Check each line of the material below for the string "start", then report how many lines have it, and nothing else.

GIVEN DATA below:

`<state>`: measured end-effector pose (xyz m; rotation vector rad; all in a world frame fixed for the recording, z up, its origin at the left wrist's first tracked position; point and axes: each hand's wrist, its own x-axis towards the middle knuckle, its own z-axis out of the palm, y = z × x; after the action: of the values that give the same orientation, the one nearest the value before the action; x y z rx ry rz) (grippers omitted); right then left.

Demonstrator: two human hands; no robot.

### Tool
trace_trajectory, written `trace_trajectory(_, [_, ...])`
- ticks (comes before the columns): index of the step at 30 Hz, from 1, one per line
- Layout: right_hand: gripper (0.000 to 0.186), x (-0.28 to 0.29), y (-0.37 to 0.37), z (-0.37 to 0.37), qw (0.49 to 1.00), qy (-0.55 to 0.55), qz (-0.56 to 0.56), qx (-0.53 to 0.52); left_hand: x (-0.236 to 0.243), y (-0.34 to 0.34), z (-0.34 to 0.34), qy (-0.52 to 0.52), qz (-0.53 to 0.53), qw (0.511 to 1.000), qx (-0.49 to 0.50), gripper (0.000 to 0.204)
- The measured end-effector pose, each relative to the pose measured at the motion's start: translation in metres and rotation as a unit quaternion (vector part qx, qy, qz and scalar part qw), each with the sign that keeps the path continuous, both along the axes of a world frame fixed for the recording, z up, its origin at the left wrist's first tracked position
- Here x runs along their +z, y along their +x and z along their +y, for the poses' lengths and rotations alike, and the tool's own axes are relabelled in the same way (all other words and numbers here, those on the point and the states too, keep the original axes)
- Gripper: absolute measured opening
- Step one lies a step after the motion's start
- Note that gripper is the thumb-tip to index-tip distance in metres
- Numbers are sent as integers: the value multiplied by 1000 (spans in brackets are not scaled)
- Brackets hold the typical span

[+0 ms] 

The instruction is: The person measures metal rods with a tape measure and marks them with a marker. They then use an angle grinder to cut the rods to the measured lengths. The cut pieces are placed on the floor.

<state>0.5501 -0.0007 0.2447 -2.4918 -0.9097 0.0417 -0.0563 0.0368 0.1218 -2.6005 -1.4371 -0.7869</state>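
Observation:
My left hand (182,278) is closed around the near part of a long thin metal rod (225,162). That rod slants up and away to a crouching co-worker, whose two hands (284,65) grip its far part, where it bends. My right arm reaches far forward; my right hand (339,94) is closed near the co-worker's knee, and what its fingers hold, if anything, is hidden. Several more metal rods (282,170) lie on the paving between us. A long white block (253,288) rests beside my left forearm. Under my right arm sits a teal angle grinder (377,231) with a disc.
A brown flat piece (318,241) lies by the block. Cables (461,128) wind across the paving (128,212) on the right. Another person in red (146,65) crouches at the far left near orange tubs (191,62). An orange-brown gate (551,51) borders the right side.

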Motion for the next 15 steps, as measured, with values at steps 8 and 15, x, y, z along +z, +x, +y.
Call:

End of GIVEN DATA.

» **OUTPUT OF THE EXERCISE**
2